A significant part of the order was its wording about travel, which seemed contradictory: Dunn “will continue to request the court’s permission to travel outside of Volusia County for the next 3 months, but may for the 3 months following obtain permission from his psychiatric provider (ARNP) at SMA Healthcare to travel outside of Volusia County.” In other words, a decision that had rested with the court until now was shifted to Dunn’s psychiatrist–or, as the case may be, to Matejka, who has stated his “backing” to lift restrictions. Yet the order’s next clause states: Dunn’s “status had not changed and he will be required to continue to comply with the Conditional Release Plan.”

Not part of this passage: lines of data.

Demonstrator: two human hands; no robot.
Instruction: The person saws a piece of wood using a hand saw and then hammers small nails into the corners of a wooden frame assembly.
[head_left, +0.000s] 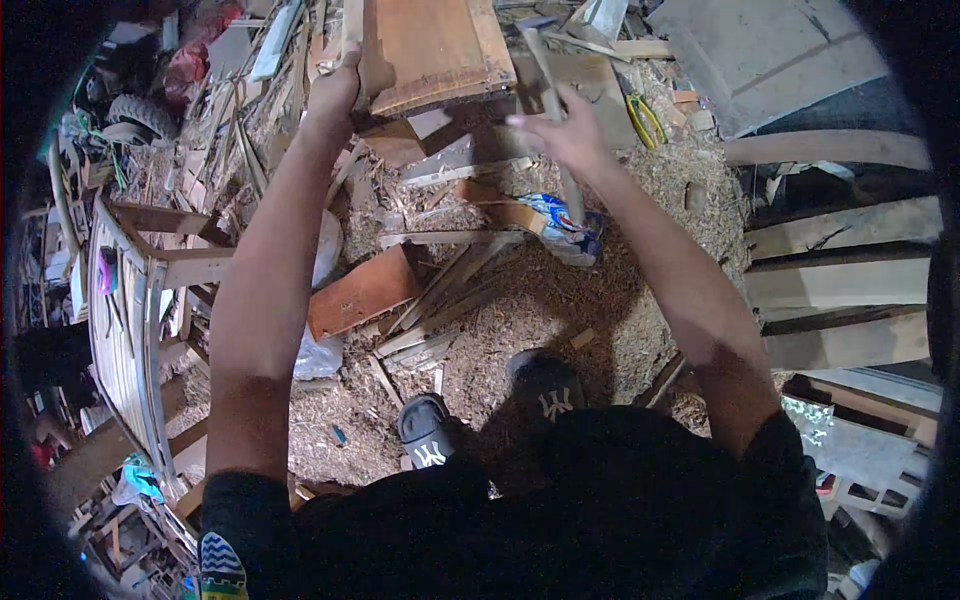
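Note:
At the top of the view stands a reddish-brown wooden panel [430, 50] with a paler strip along its left side. My left hand [342, 88] is closed round its left edge; some of the fingers are hidden behind the wood. To the right of the panel, my right hand [575, 135] grips a hammer [553, 95] by its pale wooden handle. The hammer's head is up beside the panel's right edge, and the handle's butt points down toward me. One finger or the thumb of that hand sticks out to the left, slightly blurred.
Yellow-handled pliers [646, 121] lie on sawdust right of my right hand. Below are a blue-and-white plastic package [568, 228], an orange-brown wood block [365, 290] and loose offcuts. A wooden frame [150, 300] stands left; curved slats [840, 282] stand right. My sandalled feet are on the sawdust.

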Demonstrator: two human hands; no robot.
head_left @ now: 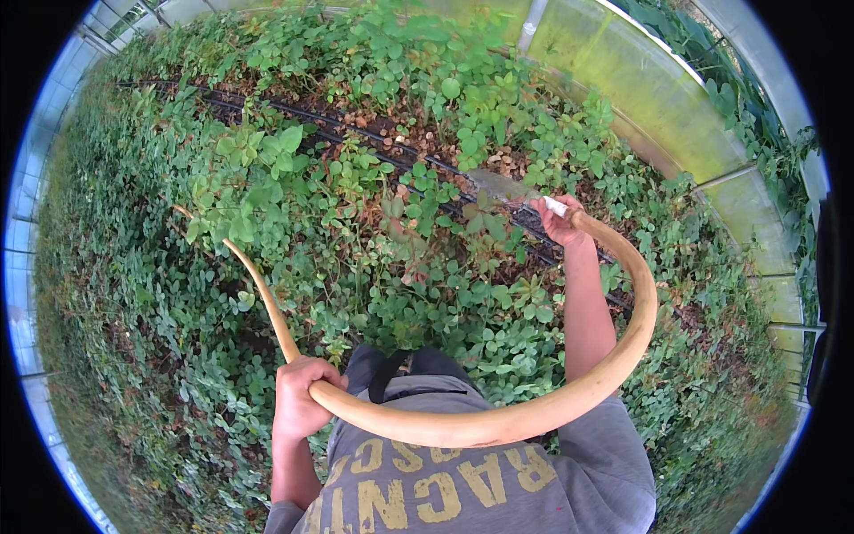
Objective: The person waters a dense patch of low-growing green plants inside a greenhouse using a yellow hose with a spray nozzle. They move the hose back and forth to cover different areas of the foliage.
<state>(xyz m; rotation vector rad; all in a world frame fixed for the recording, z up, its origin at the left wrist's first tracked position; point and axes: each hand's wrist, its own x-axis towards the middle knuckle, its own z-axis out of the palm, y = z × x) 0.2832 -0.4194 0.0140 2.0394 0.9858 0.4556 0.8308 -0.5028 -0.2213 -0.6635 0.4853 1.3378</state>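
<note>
Both hands are wrapped tight around one long wooden handle [498,425], which the fisheye lens bends into a wide arc across the lower half of the head view. Fingers of the left hand [301,396] curl fully over the pale shaft near the person's waist, thumb side up, with no gap showing between palm and wood. Farther out, the right hand [559,222] is closed around the same shaft close to where it meets the metal, arm stretched forward.

That handle is smooth, round in section and light tan, like bare sanded timber. From the left hand a thinner free end [253,280] runs up and to the left over the leaves. In the other direction the shaft sweeps across the grey shirt [463,481], rises along the right forearm and ends at the right hand. Beyond that hand, a flat, dull grey metal blade [505,187] points up and to the left, down into the plants, its surface mottled and partly blurred.

Low, dense green ground cover [267,205] with small rounded leaves fills the bed, broken by patches of brown soil and dry litter. Thin black drip hoses [356,133] run diagonally through it. Translucent greenhouse panels [640,89] curve round the upper right.
</note>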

Initially Dunn denied knowledge of his father’s death on Clarendon Court South in Palm Coast that day in 2006. But the victim’s daughter-in-law, who had told deputies she was afraid of Dunn, had described what he wore that day. Those clothes were recovered, with the victim’s blood on them. Evidence established that Dunn had stabbed his father with a fork, a knife and a key on numerous parts of his body, which was then desecrated with smokeless tobacco, food and vitamins.

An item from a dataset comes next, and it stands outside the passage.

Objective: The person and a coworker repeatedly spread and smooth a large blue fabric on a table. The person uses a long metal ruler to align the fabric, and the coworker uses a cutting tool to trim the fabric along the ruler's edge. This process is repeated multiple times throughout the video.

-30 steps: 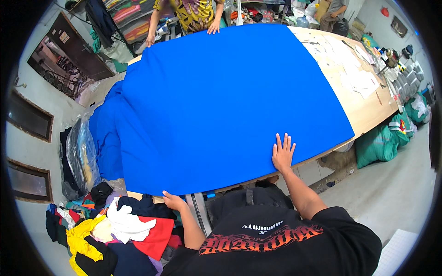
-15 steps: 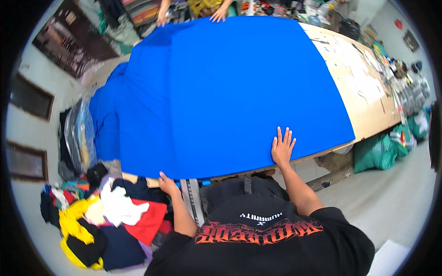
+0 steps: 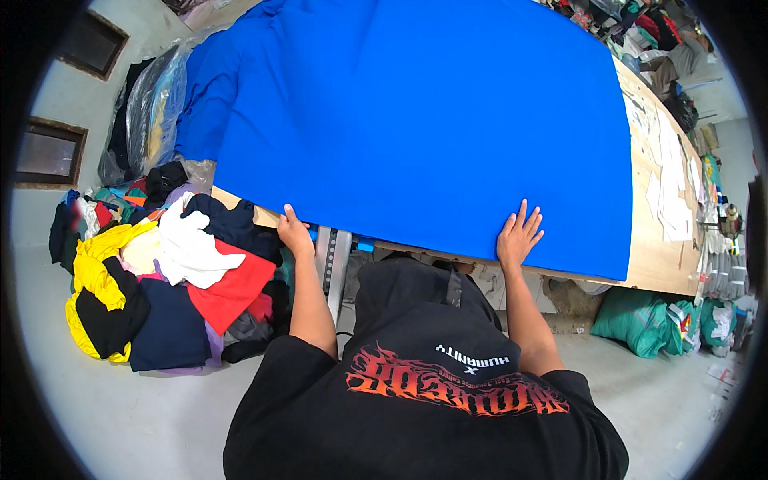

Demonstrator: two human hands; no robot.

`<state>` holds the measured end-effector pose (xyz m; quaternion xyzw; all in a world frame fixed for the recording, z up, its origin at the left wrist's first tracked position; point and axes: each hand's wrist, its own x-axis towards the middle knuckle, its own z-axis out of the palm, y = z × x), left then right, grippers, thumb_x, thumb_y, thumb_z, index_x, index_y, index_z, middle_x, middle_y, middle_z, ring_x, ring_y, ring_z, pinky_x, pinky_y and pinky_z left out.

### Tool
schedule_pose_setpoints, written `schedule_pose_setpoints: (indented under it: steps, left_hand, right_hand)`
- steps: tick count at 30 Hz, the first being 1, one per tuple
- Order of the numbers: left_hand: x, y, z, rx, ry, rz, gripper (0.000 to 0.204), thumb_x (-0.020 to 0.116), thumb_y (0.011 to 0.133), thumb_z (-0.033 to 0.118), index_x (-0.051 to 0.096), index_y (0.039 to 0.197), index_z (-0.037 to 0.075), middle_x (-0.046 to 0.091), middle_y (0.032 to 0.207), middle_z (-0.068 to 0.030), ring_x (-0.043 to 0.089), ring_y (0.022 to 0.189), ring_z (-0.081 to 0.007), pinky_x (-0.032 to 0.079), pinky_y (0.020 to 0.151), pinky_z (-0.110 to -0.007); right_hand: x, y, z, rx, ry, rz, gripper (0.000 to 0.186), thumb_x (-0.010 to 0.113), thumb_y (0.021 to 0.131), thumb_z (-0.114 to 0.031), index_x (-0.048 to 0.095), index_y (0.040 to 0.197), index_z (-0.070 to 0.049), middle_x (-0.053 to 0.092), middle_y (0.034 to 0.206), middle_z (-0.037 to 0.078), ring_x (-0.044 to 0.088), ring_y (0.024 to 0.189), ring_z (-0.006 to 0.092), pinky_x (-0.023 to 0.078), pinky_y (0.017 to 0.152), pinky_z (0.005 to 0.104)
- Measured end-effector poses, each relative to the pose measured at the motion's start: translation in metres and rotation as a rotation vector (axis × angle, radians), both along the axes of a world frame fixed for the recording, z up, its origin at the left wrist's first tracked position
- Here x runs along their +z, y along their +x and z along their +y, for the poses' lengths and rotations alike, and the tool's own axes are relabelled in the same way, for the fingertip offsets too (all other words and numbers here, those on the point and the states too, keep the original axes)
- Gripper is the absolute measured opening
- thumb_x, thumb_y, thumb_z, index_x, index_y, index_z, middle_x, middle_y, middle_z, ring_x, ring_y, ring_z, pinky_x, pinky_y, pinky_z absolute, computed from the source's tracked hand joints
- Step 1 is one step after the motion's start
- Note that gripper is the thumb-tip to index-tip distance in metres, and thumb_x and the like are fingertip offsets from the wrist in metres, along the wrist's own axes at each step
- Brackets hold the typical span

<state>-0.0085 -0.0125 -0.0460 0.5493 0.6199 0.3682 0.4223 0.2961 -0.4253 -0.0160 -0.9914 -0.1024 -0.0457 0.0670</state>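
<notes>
A broad sheet of bright blue fabric [image 3: 432, 120] covers most of the wooden table [image 3: 662, 260]. It lies smooth in the middle and wrinkled toward the left. At its near left edge my left hand [image 3: 295, 234] is closed on the fabric's border, with some fingers hidden. My right hand [image 3: 520, 236] rests flat on the fabric close to the near edge, right of centre, its fingers spread and nothing held.
White paper pieces [image 3: 670, 180] lie on the bare wood at right. A pile of mixed clothes [image 3: 164, 280] sits on the floor at left, near plastic-wrapped goods [image 3: 156, 108]. Green sacks [image 3: 632, 322] stand beside the table at right. A metal leg [image 3: 336, 264] rises below the fabric.
The view has shifted, so the table's far edge and another person's two hands there are out of sight. My right hand sits nearer the fabric's front edge; my left stays at the border.
</notes>
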Motion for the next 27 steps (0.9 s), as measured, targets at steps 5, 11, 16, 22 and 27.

A year ago, when Dunn pleaded his case before Perkins, Jack Dunn’s son Robert Dunn wrote in response to that article, referring to himself and his wife of 43 years: “We are dismayed at the possibility that Richard may now have free access to search us out. We remain fearful of him and strongly oppose his request to have free access to our family and children.”
Jimbo99 says
Hmmmm, insane enough to be cleared of murder, yet reformed enough to be restored with full rights ? The next victim, will that be an insanity plea that he found Jesus and God told him to do it ? He appears stable ? Was that observation on his best behavior ? It’s not the 99.999999999% of the time he’s stable, it’s the one time that he does something like what he did to his own father that is gravely lethal. If his own family is pushing back against this, why would any Medical/Mental Health “Professionals” push for it in support ?
nomorepitbulls says
You Kill your father…and then say you have found religion and should be released…sorry NOT BUYIN’ it…Keep him locked up FOREVER. He’s a lying, dangerous parent murderer.
OnlyMe says
Another murder waiting in the wings. If the County Judge sets him free it will be on his shoulders.
mrs driftwood says
why did they send him to Volusia county we have more than our share of homicides. people get longer and stricter sentences for having cultivated a few mamajuana plants but you stab your 89 year old frail father who gave you life? With a fork and a key as if being stabbed to death with a knife wasn’t painful enough. then you toss food on the deceased body….So disrespectful!!! seven years he’d spent in a state psychiatric hospital. and then make it someone else’s problem (Volusia County) is this where they send all the sociopathic murders ??? after 7 years of living in your on home and seeing a counselor 2 X’s a month. someone who murdered their own blood relative let alone any human being you’re free to go anywhere & not be in some type of institution mental , correctional facility , gas chamber? !?! they are probably going to give this guy back all his civil rights. so because he says and its quoted above “weekly participation in Catholicism I have come to grips with what transpired,” HEs COME TO GRIPS!!!! that proves he is a sociopath!!! Because someone wears a badge they can shoot whom ever and not be held accountable?!! OUR judicial system is falling to a state of disrepair. Not giving Perkins a hard time! his honor is just going by what state lawmakers have declared just!! Right?!? the guilty states ” participation in Catholicism I have come to grips with what transpired,” HE came to grips?? Yet a person that gets A VOP for driving on suspended or a person who suffers from addiction sits in jail for a year cause they have no rights to speedy Trial. they have already been convicted. or no Room at a rehab this just makes no since!